Как раз в это время произошел случай, который, казалось, открывал ему возможность для некоторого сближения с соседями. Придя к сапожнику отдать в починку башмаки, Сайлес увидел у камина его жену, которая страдала от ужасных болей, у нее была болезнь сердца и водянка, и вспомнил, что такие же признаки предшествовали смерти его матери. На него нахлынула волна жалости и, припомнив, как облегчал страдания матери простой настой наперстянки, он пообещал Сэлли Оутс принести лекарство, от которого ей станет легче, раз уж доктор не в силах ей помочь. Сделав это доброе дело, Сайлес впервые с тех пор, как поселился в Рейвлоу, почувствовал, что между его прошлой и настоящей жизнью как бы протянулась невидимая нить, и она могла помочь ему выбраться
из того бессмысленного существования, в котором он погряз. Болезнь Сэлли Оутс как бы возвысила ее над соседями, сделала весьма значительной особой. Поэтому, когда после «снадобья», принесенного Сайлесом Марнером, ей стало легче, ткач стал предметом всеобщих толков. Не было ничего удивительного, если лекарства, предписанные доктором Кимблом, приносили пользу, но когда простой ткач, неизвестно откуда явившийся, творит чудеса исцеления при помощи склянки с бурой жидкостью, тут явно что-то нечисто. Ничего подобного здесь не видали с тех пор, как умерла знахарка из Тарли; у той были и амулеты и «снадобья», и к ней шли все, у кого были припадочные дети.

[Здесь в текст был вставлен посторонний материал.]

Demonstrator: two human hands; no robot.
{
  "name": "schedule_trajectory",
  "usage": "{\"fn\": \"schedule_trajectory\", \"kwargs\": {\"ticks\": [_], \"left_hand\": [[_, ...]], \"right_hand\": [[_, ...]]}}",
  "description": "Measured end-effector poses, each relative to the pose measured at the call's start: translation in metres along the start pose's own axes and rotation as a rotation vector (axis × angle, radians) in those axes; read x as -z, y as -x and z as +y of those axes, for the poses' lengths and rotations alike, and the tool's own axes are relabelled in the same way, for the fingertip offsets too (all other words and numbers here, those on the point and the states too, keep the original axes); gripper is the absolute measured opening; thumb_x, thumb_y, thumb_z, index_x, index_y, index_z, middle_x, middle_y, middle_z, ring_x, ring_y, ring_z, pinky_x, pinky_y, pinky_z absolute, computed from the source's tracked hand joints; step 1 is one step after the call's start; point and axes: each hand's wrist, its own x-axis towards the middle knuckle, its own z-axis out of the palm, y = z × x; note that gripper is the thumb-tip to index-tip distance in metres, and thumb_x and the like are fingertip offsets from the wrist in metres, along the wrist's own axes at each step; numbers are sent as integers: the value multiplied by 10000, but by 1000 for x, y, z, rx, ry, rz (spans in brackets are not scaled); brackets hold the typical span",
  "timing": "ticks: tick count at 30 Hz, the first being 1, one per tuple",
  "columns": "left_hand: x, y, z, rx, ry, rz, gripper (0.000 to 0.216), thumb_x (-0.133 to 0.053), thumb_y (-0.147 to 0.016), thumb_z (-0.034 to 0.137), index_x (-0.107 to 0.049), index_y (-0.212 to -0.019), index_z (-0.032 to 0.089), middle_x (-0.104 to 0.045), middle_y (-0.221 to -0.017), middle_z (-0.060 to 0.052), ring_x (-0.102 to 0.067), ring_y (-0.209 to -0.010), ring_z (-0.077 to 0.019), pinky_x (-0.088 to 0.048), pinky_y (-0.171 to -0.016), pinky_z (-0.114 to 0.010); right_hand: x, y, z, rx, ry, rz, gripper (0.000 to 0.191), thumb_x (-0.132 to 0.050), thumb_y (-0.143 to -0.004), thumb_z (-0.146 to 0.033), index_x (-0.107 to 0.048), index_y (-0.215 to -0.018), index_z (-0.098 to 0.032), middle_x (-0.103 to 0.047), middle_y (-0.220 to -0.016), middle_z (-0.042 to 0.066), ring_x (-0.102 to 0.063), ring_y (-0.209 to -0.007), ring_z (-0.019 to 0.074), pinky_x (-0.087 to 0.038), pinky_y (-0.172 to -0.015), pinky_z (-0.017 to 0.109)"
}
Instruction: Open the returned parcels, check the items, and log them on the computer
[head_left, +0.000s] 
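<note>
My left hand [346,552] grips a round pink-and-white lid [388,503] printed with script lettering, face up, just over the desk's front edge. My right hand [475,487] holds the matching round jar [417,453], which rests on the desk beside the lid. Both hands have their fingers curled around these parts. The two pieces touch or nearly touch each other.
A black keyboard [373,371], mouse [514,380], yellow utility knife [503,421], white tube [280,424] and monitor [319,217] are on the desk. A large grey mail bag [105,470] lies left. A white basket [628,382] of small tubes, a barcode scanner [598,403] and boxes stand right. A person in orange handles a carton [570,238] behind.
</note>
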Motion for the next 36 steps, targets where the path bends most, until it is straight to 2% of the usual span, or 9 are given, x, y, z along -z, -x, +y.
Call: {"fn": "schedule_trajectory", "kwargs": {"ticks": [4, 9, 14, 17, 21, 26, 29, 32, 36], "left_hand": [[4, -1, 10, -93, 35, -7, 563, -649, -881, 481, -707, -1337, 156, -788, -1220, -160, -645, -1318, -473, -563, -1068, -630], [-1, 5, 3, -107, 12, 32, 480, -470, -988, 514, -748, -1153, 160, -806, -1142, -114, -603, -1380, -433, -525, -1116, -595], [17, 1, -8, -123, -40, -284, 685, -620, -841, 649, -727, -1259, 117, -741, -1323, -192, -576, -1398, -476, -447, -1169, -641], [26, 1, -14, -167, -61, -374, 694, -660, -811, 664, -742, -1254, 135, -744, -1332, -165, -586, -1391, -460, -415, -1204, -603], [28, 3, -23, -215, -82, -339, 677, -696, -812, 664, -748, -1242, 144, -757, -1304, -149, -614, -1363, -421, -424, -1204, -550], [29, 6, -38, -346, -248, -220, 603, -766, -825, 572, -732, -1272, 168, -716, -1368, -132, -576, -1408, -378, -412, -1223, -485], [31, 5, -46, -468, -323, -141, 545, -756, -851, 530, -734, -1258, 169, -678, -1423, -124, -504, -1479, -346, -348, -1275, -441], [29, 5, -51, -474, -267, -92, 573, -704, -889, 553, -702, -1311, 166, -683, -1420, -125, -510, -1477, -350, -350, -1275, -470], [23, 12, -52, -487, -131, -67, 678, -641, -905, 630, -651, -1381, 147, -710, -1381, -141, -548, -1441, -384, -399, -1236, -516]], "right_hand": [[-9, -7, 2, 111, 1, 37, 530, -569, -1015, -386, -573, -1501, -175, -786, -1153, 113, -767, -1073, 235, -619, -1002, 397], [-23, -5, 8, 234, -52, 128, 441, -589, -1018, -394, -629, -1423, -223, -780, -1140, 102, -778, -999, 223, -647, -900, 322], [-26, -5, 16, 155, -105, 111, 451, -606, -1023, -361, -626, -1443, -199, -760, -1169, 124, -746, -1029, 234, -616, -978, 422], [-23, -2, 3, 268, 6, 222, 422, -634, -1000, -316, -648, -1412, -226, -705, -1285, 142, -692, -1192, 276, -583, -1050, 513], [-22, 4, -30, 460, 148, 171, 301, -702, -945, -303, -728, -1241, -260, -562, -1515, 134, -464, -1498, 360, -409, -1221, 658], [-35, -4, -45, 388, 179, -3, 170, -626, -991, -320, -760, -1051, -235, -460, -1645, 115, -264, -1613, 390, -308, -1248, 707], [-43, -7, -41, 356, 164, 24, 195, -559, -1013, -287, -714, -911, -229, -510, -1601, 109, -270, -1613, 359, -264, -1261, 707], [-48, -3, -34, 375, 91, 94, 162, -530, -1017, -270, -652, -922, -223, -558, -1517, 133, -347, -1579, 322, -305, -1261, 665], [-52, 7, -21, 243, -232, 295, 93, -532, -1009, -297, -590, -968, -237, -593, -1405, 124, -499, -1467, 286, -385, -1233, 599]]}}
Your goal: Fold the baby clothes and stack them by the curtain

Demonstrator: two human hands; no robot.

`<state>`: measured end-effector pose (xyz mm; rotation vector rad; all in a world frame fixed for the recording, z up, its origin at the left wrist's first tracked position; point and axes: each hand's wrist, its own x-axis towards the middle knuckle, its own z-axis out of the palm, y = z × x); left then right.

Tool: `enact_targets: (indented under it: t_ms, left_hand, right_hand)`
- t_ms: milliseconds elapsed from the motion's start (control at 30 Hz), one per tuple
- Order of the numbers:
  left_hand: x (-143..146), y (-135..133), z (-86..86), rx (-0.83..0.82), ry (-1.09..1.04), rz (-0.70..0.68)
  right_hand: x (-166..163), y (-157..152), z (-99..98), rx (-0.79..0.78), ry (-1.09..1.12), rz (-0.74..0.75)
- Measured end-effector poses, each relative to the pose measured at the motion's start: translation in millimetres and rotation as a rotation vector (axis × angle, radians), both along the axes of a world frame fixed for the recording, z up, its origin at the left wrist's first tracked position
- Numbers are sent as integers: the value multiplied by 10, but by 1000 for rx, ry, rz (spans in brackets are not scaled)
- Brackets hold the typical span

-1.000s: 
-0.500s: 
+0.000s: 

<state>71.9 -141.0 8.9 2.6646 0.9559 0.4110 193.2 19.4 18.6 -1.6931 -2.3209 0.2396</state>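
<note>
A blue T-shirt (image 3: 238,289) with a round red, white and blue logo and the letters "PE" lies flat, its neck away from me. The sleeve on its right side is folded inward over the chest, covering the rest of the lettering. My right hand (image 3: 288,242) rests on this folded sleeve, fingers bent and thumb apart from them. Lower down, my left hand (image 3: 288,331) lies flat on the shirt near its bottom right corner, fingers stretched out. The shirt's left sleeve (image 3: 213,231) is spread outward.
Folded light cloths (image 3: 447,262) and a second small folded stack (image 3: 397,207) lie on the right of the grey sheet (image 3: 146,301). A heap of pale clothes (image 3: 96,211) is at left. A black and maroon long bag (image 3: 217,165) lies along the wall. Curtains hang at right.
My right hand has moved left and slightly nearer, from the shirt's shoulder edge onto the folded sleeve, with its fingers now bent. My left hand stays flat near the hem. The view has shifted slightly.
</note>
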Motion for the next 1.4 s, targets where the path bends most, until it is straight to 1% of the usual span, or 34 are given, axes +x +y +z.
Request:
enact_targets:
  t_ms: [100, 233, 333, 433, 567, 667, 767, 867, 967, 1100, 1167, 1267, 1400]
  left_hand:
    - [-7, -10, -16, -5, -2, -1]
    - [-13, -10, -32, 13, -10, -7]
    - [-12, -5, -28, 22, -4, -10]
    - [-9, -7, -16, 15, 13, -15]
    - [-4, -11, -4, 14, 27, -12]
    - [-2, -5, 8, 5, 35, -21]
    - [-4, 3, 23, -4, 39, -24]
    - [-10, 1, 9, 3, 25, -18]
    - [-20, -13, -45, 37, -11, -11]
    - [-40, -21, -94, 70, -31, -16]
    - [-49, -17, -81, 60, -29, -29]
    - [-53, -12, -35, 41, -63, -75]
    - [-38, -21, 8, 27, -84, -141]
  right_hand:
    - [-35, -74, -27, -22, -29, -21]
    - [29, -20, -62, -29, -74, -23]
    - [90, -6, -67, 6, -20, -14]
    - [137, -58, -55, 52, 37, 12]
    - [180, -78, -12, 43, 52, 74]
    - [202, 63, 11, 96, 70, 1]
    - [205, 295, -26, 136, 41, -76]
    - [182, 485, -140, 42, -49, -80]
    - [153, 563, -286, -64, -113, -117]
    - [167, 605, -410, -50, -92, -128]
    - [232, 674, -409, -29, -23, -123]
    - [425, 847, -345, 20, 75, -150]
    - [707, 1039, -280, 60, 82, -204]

Сайлес Марнер, должно быть, человек того же пошиба. Если он знал, что именно облегчит дыхание Сэлли Оутс, ему, надо думать, известно больше, чем простым смертным! Тарлийская знахарка бормотала про себя какие-то слова, так что ничего нельзя было разобрать, и если она в то же время перевязывала красной ниткой большой палец на ножке ребенка, это предохраняло его от водянки. В Рейвлоу и сейчас жили женщины, которые постоянно носили на шее ладанки, полученные ими от знахарки, и по этой самой причине у них не было детей-идиотов, как у бедной Энн Коултер. Наверно, Сайлес Марнер мог делать то же, что знахарка, и даже больше; теперь было вполне понятно, почему он явился из неведомых мест и был такой «чудной». Сэлли Оутс, однако, должна быть осторожна: нельзя ни слова говорить об этом доктору, ибо тот, конечно, рассердится на Марнера; он всегда сердился на знахарку и, бывало, грозил тем, кто обращался к ней, что никогда больше не будет помогать им.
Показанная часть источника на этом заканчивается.